## What the exercise asks
The data must be reproduced verbatim; images are to be omitted.

## Dataset excerpt

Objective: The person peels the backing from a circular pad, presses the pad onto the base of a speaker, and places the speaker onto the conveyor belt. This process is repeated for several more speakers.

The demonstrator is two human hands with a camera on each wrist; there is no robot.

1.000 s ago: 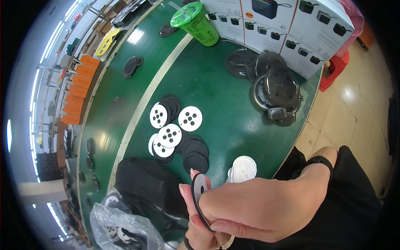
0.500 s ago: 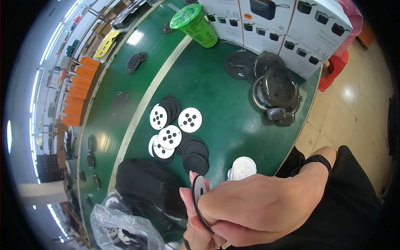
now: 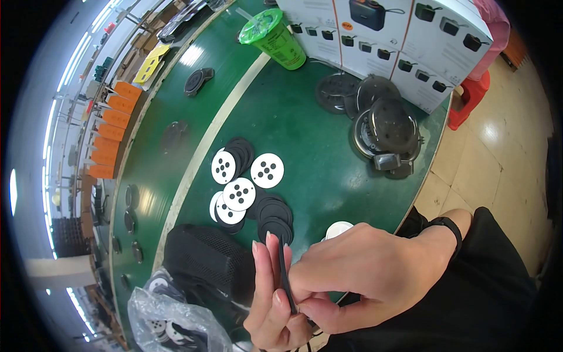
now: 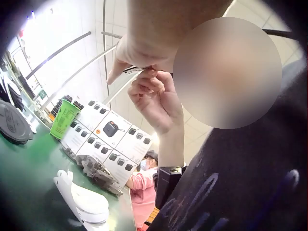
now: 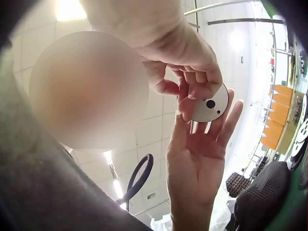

## Exercise result
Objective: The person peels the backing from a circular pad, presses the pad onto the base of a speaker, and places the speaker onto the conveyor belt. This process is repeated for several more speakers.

The demonstrator is two human hands with a camera on each wrist; there is no robot.

1.000 s ago: 
0.500 s ago: 
now: 
now: 
now: 

No additional response is needed to complete this exercise.